* WHAT IS BEING ASKED *
State how many lines of the records contain the string "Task", and give no other information.

Collected data
··········

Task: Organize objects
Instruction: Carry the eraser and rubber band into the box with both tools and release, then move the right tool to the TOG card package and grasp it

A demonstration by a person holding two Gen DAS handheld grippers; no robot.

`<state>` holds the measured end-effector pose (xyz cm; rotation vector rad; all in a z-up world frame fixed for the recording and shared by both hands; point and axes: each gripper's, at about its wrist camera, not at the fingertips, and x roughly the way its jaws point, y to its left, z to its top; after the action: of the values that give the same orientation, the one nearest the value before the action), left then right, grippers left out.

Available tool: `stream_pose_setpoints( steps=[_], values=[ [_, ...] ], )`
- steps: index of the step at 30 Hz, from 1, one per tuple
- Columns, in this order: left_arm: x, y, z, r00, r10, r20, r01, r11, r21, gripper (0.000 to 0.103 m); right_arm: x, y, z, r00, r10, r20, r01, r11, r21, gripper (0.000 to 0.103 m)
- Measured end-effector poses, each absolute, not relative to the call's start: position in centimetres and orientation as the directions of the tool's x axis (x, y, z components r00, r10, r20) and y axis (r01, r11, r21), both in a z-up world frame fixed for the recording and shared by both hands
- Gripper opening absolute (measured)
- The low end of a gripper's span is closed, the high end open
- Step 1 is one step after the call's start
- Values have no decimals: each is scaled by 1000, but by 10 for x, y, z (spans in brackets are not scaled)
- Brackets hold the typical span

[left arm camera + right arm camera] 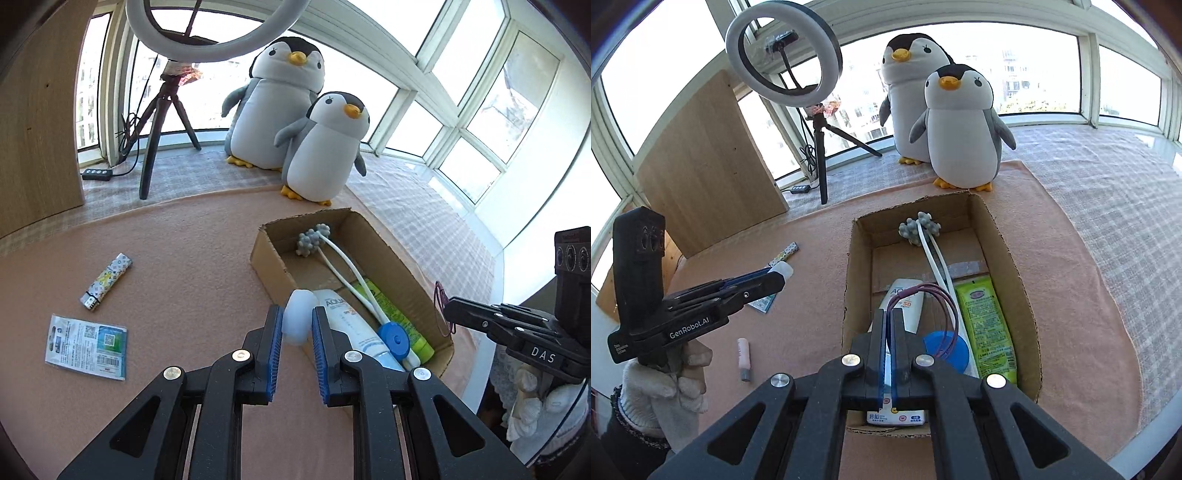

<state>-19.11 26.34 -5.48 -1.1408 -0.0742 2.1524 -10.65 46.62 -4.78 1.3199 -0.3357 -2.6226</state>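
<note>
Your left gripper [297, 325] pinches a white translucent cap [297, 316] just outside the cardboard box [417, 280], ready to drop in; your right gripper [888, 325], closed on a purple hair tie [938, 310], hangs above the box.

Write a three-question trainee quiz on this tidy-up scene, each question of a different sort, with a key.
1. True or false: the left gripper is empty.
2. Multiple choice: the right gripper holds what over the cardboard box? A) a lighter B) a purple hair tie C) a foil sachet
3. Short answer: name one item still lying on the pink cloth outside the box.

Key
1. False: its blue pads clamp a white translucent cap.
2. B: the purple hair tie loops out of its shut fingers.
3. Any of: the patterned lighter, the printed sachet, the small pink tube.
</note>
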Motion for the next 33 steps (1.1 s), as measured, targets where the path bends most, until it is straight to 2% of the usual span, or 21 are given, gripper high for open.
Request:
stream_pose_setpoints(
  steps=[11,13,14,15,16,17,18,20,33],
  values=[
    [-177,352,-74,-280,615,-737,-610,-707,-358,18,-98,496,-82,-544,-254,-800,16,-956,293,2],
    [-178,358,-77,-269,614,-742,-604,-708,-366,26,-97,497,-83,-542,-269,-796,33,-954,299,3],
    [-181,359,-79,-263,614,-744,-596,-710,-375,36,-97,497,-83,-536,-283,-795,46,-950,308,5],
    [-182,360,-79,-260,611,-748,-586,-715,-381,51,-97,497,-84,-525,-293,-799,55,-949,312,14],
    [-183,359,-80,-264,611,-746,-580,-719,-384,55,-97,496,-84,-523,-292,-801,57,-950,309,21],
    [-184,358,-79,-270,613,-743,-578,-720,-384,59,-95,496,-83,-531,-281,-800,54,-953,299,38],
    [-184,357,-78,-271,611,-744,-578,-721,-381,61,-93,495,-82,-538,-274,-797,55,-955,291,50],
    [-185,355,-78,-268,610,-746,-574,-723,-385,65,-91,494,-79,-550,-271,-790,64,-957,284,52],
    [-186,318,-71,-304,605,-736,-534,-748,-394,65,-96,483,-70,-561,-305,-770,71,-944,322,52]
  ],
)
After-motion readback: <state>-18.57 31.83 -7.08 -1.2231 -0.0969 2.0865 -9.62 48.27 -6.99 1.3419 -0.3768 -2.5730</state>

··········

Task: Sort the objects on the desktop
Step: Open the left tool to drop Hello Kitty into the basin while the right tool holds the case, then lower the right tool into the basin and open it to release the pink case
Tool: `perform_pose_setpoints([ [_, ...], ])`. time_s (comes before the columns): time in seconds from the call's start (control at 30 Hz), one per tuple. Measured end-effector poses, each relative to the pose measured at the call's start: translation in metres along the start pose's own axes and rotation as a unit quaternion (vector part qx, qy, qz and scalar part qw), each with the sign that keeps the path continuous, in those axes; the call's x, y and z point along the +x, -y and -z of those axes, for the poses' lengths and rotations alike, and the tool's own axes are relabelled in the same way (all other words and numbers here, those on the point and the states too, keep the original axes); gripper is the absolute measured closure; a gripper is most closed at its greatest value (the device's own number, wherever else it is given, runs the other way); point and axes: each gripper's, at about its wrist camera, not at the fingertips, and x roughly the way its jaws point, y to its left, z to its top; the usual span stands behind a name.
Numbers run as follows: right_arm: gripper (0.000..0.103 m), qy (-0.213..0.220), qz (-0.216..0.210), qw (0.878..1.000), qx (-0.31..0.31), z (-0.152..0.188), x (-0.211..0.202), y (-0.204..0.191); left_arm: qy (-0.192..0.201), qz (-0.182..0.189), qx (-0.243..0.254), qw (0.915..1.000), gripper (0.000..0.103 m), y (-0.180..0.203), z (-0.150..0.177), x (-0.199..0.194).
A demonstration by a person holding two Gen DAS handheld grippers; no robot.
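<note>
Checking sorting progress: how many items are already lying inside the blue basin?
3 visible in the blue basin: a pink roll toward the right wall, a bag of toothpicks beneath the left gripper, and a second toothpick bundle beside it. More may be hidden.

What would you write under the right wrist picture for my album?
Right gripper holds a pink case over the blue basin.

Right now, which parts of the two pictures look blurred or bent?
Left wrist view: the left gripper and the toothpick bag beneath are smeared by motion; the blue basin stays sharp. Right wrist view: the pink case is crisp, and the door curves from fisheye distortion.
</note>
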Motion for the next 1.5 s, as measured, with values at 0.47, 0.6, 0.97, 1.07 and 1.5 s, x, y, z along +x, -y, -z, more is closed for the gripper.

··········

* RESPONSE BOX *
2